Keep the pictures out and restate every record exactly.
Recorded information below:
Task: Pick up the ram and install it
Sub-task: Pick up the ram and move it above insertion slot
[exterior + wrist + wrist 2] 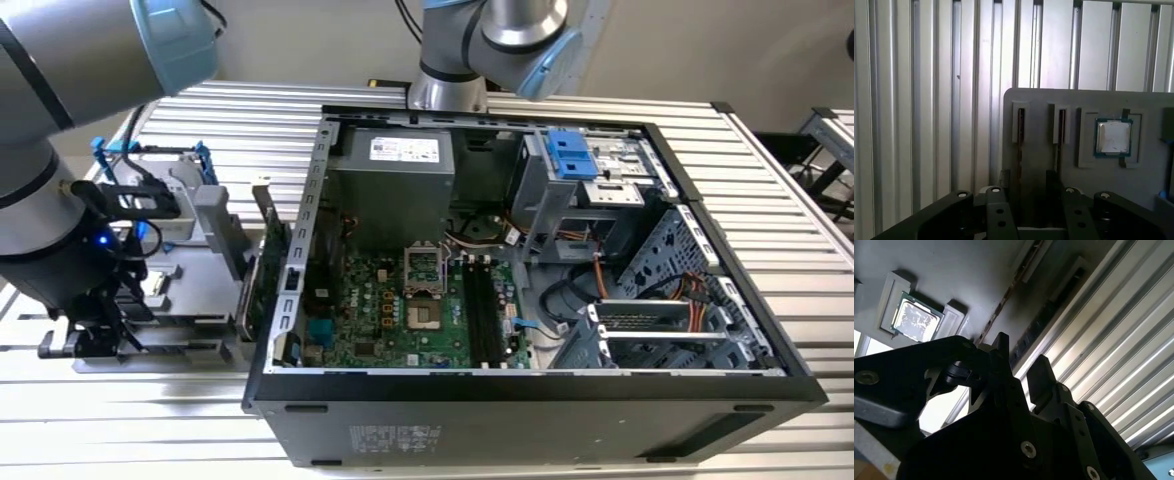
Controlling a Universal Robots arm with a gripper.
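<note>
- Your gripper (1026,185) is hanging low over the grey holder (1044,100), at about eight o'clock in the exterior view, and its jaws are standing apart, not clamping anything
- In the first wrist view its dark fingers (1052,180) are flanking the line of the ram (1020,135); you cannot tell whether they are touching it
- The ram is standing on edge in a slot of the holder, the slot farther from the silver chip (1113,137)
- A second thin stick (1060,130) is sitting in the neighbouring slot, between the ram and the chip
- The chip is lying flat in a square recess of the same holder
- The holder is resting on the slatted metal table (914,100), at nine o'clock from the computer case (534,385) and just beside its wall
- The case is lying open in the middle of the exterior view, with the motherboard (387,320) lying on its floor at about seven o'clock
- The black slots (483,310) are running along the six-to-twelve line at the board's three o'clock edge, well apart from the ram
- The power supply (394,185) is sitting at eleven o'clock inside the case and a blue bracket (577,155) at one o'clock
- A second arm's base (454,75) is standing at twelve o'clock, just beyond the case
</note>
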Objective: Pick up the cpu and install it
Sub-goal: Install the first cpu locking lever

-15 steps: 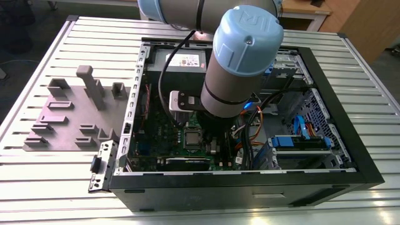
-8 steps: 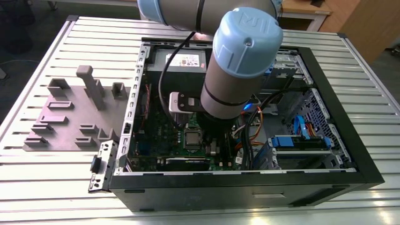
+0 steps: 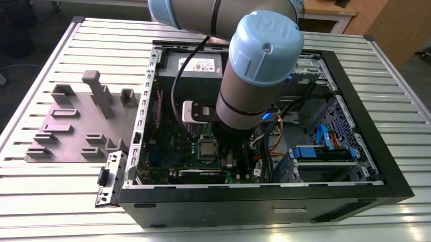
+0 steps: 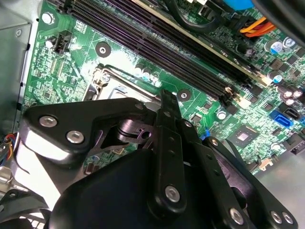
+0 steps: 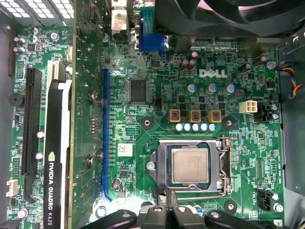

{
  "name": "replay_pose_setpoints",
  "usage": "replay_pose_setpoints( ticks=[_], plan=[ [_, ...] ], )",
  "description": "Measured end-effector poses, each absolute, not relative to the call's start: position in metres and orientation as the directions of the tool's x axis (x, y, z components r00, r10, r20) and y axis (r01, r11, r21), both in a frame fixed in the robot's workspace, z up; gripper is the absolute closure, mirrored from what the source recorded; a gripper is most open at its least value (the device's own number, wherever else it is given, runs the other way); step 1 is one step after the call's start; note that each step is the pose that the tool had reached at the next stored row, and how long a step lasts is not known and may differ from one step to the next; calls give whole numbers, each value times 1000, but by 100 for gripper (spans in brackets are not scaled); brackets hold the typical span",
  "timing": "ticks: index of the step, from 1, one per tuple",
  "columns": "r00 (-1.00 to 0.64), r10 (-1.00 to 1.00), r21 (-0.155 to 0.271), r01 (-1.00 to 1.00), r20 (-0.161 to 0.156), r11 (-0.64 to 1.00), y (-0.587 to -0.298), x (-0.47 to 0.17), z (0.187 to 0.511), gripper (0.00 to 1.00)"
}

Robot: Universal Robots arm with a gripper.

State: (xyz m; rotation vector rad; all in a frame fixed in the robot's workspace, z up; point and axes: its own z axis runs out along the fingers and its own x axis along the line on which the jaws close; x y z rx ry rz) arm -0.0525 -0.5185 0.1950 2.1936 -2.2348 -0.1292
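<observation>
— Looking for the cpu [image 5: 190, 165]? In the first wrist view it lies flat inside the socket [image 5: 190, 166] on the green board [image 5: 157, 71].
— And the claw [image 5: 170, 206]?
— Just beside the socket. I cannot tell how wide it is.

Lighting the motherboard [image 5: 157, 95] evenly and brightly in the first wrist view. Glaring white off solder near the socket [image 4: 107, 78] in the second wrist view, blurring the close gripper [image 4: 162, 157]. Shadowing the case [image 3: 269, 201] interior under the arm [image 3: 253, 75].
</observation>
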Motion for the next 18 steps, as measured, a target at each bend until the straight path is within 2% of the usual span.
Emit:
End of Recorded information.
** Completed task **
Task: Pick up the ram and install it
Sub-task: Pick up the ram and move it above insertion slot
[exterior + wrist + wrist 2] 
Controlling a Universal Robots arm with a gripper.
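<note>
- Your gripper (1026,185) is hanging low over the grey holder (1044,100), at about eight o'clock in the exterior view, and its jaws are standing apart, not clamping anything
- In the first wrist view its dark fingers (1052,180) are flanking the line of the ram (1020,135); you cannot tell whether they are touching it
- The ram is standing on edge in a slot of the holder, the slot farther from the silver chip (1113,137)
- A second thin stick (1060,130) is sitting in the neighbouring slot, between the ram and the chip
- The chip is lying flat in a square recess of the same holder
- The holder is resting on the slatted metal table (914,100), at nine o'clock from the computer case (534,385) and just beside its wall
- The case is lying open in the middle of the exterior view, with the motherboard (387,320) lying on its floor at about seven o'clock
- The black slots (483,310) are running along the six-to-twelve line at the board's three o'clock edge, well apart from the ram
- The power supply (394,185) is sitting at eleven o'clock inside the case and a blue bracket (577,155) at one o'clock
- A second arm's base (454,75) is standing at twelve o'clock, just beyond the case
</note>
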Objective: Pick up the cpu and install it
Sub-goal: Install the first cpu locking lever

-15 steps: 
-8 steps: 
+0 steps: 
+0 steps: 
+0 steps: 

{
  "name": "replay_pose_setpoints",
  "usage": "replay_pose_setpoints( ticks=[_], plan=[ [_, ...] ], )",
  "description": "Measured end-effector poses, each absolute, not relative to the call's start: position in metres and orientation as the directions of the tool's x axis (x, y, z components r00, r10, r20) and y axis (r01, r11, r21), both in a frame fixed in the robot's workspace, z up; gripper is the absolute closure, mirrored from what the source recorded; a gripper is most open at its least value (the device's own number, wherever else it is given, runs the other way); step 1 is one step after the call's start; note that each step is the pose that the tool had reached at the next stored row, and how long a step lasts is not known and may differ from one step to the next; calls give whole numbers, each value times 1000, but by 100 for gripper (spans in brackets are not scaled); brackets hold the typical span",
  "timing": "ticks: index of the step, from 1, one per tuple",
  "columns": "r00 (-1.00 to 0.64), r10 (-1.00 to 1.00), r21 (-0.155 to 0.271), r01 (-1.00 to 1.00), r20 (-0.161 to 0.156), r11 (-0.64 to 1.00), y (-0.587 to -0.298), x (-0.47 to 0.17), z (0.187 to 0.511), gripper (0.00 to 1.00)"
}

Robot: Universal Robots arm with a gripper.

State: (xyz m; rotation vector rad; all in a frame fixed in the robot's workspace, z up; point and axes: its own z axis runs out along the fingers and its own x axis along the line on which the jaws close; x y z rx ry rz) arm -0.0525 -0.5185 0.1950 2.1936 -2.2348 -0.1292
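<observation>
— Looking for the cpu [image 5: 190, 165]? In the first wrist view it lies flat inside the socket [image 5: 190, 166] on the green board [image 5: 157, 71].
— And the claw [image 5: 170, 206]?
— Just beside the socket. I cannot tell how wide it is.

Lighting the motherboard [image 5: 157, 95] evenly and brightly in the first wrist view. Glaring white off solder near the socket [image 4: 107, 78] in the second wrist view, blurring the close gripper [image 4: 162, 157]. Shadowing the case [image 3: 269, 201] interior under the arm [image 3: 253, 75].
</observation>
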Motion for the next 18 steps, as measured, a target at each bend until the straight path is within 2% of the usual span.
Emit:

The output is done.